Paper Reading: Finding and Understanding Bugs in C Compilers

NOTE: This is a Paper Reading for Topics in Programming Languages: Automated Testing, Bug Detection, and Program Analysis. The original paper can be found here.

What is the problem being tackled?

Finding compiler bugs, especially bugs in the "middle end" of a compiler that performs transformations on an intermediate representation, to improve the quality of C compilers.

How was it addressed by prior work?

Compilers have been tested using randomized methods for nearly 50 years.

In 1998, McKeeman coined the term "differential testing". His work resulted in DDT, a family of program generators that conform to the C standard at various levels. However, DDT avoided only a small subset of all undefined behaviors, and only then during test-case reduction, not during normal testing. Thus, it is not a suitable basis for automatic bug-finding.

Lindig used randomly generated C programs to find several compiler bugs related to calling conventions. His tests are self-checking, but far less expressive than Csmith.

Sheridan also used a random generator to find bugs in C compilers. Sheridan's tool produces self-checking tests. However, it is less expressive than Csmith and it fails to avoid undefined behavior such as signed overflow.

Zhao et al. created an automated program generator for testing an embedded C++ compiler, which allows a general test requirement, such as which optimization to test, to be specified.
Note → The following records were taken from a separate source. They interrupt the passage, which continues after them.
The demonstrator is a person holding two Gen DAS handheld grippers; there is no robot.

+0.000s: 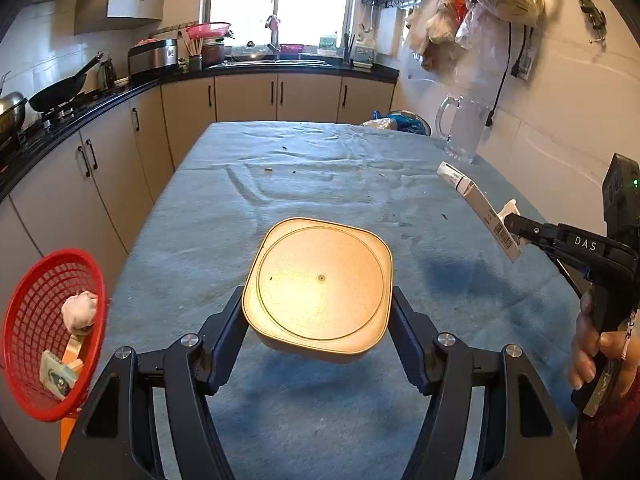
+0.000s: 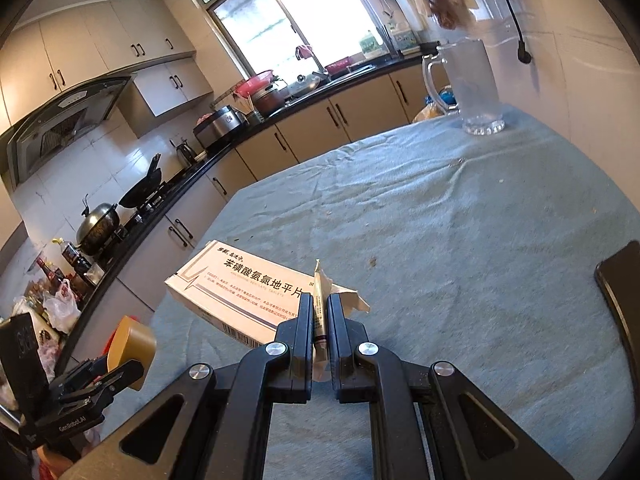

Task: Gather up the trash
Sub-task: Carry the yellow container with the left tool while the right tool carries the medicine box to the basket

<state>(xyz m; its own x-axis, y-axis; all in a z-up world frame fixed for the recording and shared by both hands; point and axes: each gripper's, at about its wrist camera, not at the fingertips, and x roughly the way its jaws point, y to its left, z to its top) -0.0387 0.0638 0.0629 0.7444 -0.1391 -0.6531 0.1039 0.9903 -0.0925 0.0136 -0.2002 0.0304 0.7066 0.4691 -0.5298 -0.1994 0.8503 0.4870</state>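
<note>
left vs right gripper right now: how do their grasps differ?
The left gripper spans a wide tan square container with its fingers far apart; the right gripper pinches a thin end flap of a white medicine box, fingers nearly together. The container sits centred between the fingers; the box juts off to one side. Both loads are lifted above the blue tablecloth.

Basket point(image 1: 36, 344) cut by frame edge — carton point(image 2: 236, 296) print unreadable.
</note>
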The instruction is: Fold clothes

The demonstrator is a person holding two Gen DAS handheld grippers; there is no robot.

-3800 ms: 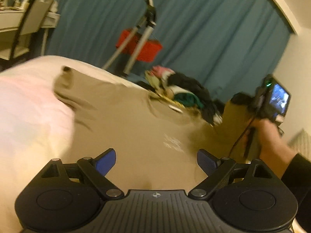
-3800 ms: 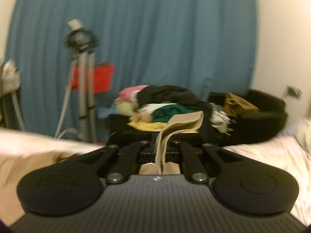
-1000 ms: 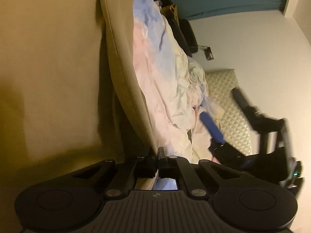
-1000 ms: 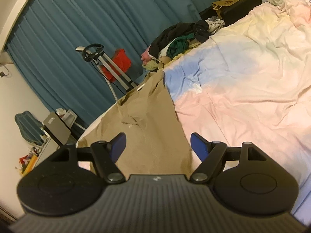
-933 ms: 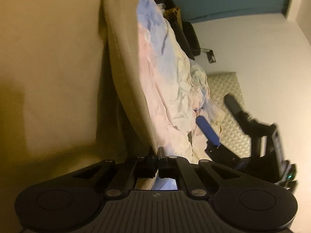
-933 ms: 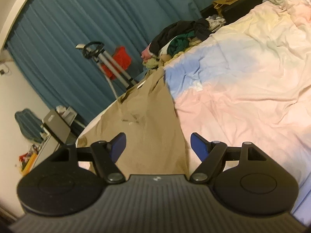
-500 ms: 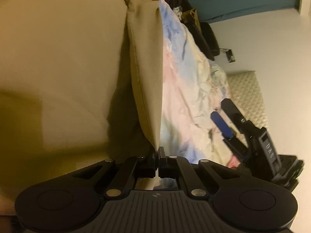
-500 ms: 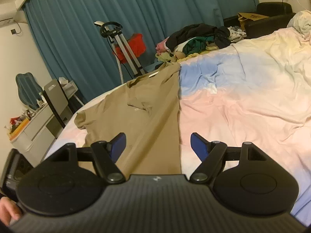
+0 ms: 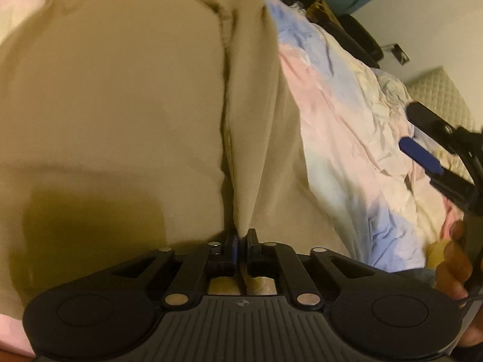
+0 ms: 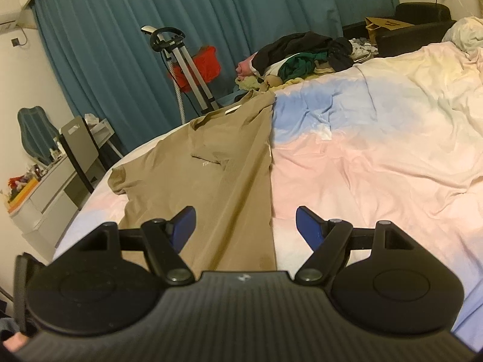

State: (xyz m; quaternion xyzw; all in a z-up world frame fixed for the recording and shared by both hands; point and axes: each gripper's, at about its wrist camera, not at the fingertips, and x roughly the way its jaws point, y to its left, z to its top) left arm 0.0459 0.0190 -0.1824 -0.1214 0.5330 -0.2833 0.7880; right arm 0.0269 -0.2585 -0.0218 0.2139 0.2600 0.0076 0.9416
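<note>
Tan shirt (image 9: 120, 96) fold between opening left hand-held gripper (image 9: 240, 242) jaws (right hand-held gripper (image 10: 246, 226) wide, empty)

Very little can be read. The tan T-shirt (image 10: 211, 181) carries a small line of pale print on its chest, where only the first letters, something like "TE", show before a fold hides the rest. The brown paper bag (image 10: 383, 25) at the far right, on the dark armchair (image 10: 422, 21), bears a dark mark too small to make out. A small round emblem sits on the ribbed body of each handheld tool, without legible letters.
</note>
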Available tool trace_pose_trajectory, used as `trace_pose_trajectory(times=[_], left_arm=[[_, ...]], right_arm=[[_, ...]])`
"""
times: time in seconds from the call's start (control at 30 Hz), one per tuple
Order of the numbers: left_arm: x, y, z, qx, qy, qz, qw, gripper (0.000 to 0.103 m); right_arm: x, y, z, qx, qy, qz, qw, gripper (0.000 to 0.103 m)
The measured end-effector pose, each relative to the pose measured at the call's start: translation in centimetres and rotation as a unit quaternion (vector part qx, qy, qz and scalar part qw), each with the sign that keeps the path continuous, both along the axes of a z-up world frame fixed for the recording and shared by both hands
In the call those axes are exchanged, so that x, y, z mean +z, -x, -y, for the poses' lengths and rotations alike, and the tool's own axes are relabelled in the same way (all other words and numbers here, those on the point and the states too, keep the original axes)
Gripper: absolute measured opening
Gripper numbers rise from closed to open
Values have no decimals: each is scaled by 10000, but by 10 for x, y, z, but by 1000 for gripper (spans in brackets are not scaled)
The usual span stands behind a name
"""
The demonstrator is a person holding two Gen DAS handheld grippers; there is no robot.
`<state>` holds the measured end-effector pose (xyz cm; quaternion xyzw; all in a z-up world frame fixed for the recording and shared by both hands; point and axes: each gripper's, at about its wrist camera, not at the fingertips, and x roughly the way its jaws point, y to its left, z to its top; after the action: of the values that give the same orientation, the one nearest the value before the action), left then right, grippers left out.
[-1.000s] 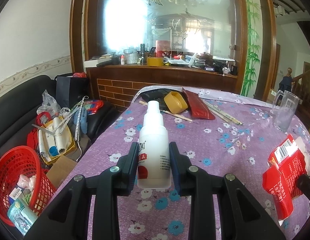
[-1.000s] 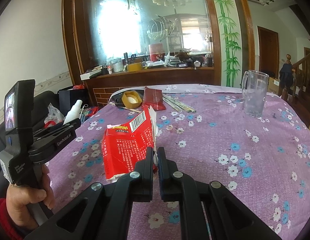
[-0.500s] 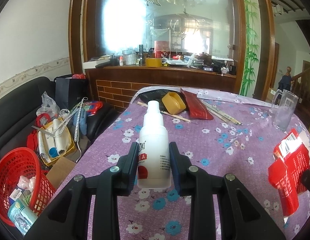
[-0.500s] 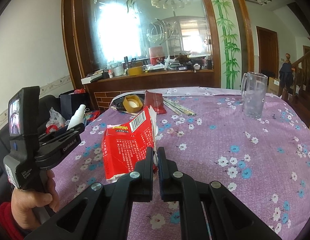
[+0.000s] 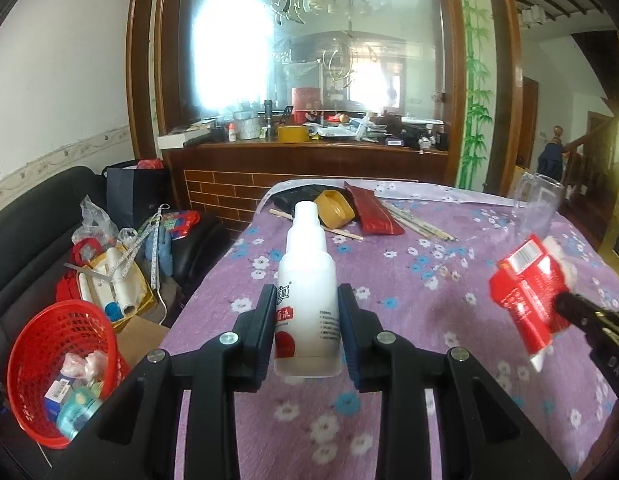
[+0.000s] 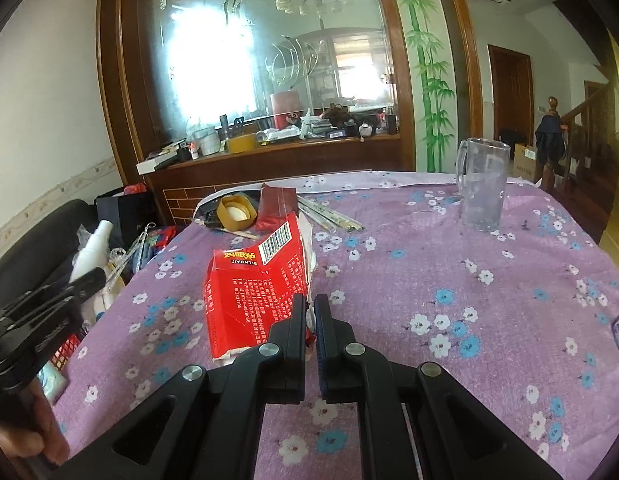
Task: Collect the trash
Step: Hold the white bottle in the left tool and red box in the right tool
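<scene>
My left gripper [image 5: 307,300] is shut on a white plastic bottle [image 5: 307,276] with a red label, held upright above the left part of the purple flowered table [image 5: 421,280]. A red mesh basket [image 5: 49,364] with some trash in it stands low at the left, beside the table. My right gripper [image 6: 309,306] is shut on a flattened red carton [image 6: 257,292] with a barcode, lifted over the table. In the left wrist view that red carton [image 5: 529,288] hangs at the right edge. In the right wrist view the white bottle [image 6: 91,254] shows at the far left.
At the table's far end lie a yellow tape roll [image 5: 335,210], a dark red pouch [image 5: 375,214] and chopsticks [image 5: 417,222]. A glass mug [image 6: 483,184] stands at the far right. A black sofa [image 5: 25,240] with bags and clutter runs along the left.
The left gripper has drifted left and up with the bottle; the basket now looks nearer and the carton sits higher in its view. The right gripper has barely moved.
</scene>
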<state>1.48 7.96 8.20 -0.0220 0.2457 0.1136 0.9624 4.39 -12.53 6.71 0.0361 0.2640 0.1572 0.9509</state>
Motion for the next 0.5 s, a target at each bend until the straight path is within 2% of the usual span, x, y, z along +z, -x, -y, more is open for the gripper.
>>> trace_pose_trajectory(times=[0.2, 0.5], left_arm=[[5, 34, -3, -176, 127, 70, 9997, 29], [2, 81, 9, -450, -15, 76, 9990, 29]], right_arm=[[5, 33, 3, 48, -136, -109, 9998, 5], [0, 94, 1, 143, -504, -168, 9985, 5]])
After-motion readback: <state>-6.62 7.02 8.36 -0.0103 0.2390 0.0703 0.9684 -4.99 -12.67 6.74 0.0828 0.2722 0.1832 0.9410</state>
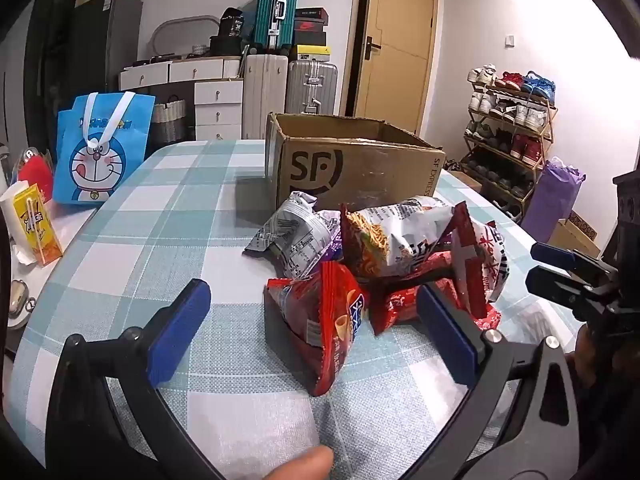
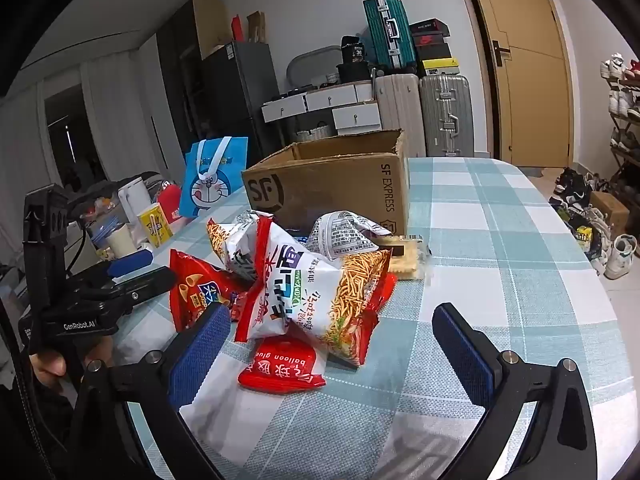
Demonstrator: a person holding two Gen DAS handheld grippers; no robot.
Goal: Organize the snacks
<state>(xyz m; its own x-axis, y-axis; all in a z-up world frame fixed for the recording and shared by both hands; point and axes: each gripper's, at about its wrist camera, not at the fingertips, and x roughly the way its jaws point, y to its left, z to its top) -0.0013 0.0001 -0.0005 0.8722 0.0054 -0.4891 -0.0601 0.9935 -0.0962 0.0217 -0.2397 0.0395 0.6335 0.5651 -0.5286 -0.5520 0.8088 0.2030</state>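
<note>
A pile of snack bags lies on the checked table in front of an open brown SF cardboard box. A red chip bag is nearest my left gripper, which is open with the bag between its blue pads. A white noodle-snack bag tops the pile, with a grey printed bag behind and a red balloon-glue pack in front. My right gripper is open and empty, just before the pile; it also shows in the left wrist view.
A blue Doraemon bag, a yellow carton and cups stand at the table's left side. Suitcases, drawers and a door are behind; a shoe rack stands right.
</note>
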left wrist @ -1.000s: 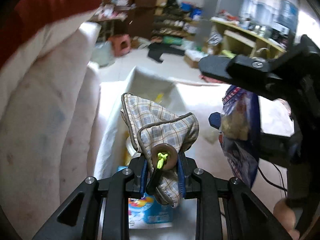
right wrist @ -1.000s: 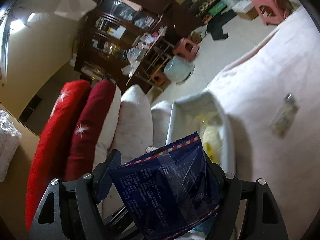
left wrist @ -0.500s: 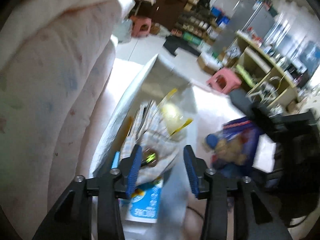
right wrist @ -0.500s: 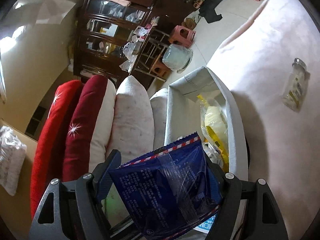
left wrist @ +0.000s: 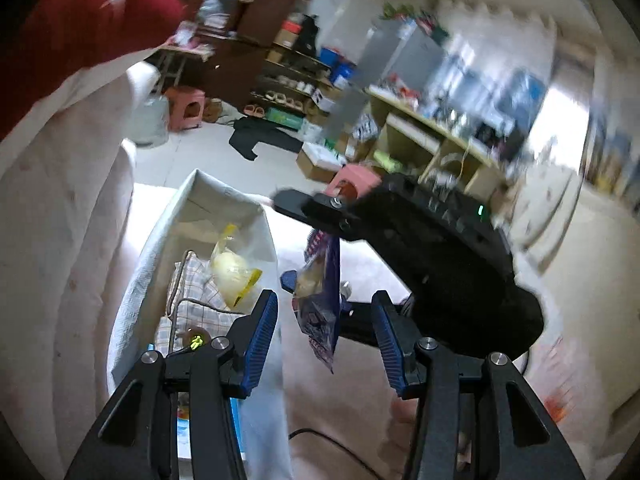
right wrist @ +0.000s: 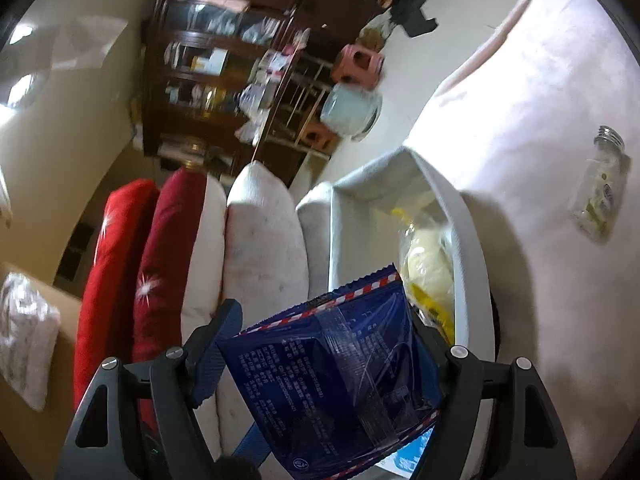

What are the innovation(s) proposed in this paper?

The paper proposes Csmith, a randomized test-case generation tool which generates programs that cover a large subset of C while avoiding the undefined and unspecified behaviors that would destroy its ability to automatically find wrong-code bugs. This advances the state of the art in compiler testing.

Csmith supports compiler bug-hunting using differential testing. Csmith generates a C program, a test harness then compiles the program using several compilers, runs the executables, and compares the outputs.

How are those innovations evaluated? How does the paper's evaluation match with the proposed problem statement?

The authors conducted five experiments.

Finding and reporting bugs in a a variety of C compilers over a three-year period. They have found and reported more than 325 bugs in mainstream C compilers including GCC, LLVM, and commercial tools.
Compiling and running one million random programs using several years' worth of versions of GCC and LLVM, to understand how their robustness is evolving over time.
Evaluating Csmith's bug-finding power as a function of the size of the generated C programs.
Comparing Csmith's bug-finding power to that of four previous random C program generators.
Investigating the effect of testing random programs on branch, function, and line coverage of the GCC and LLVM source code.

The experiments thoroughly evaluate and demonstrate Csmith's bug-finding power and provide guidelines for using Csmith to find bugs.

Which technical innovations are most compelling to you?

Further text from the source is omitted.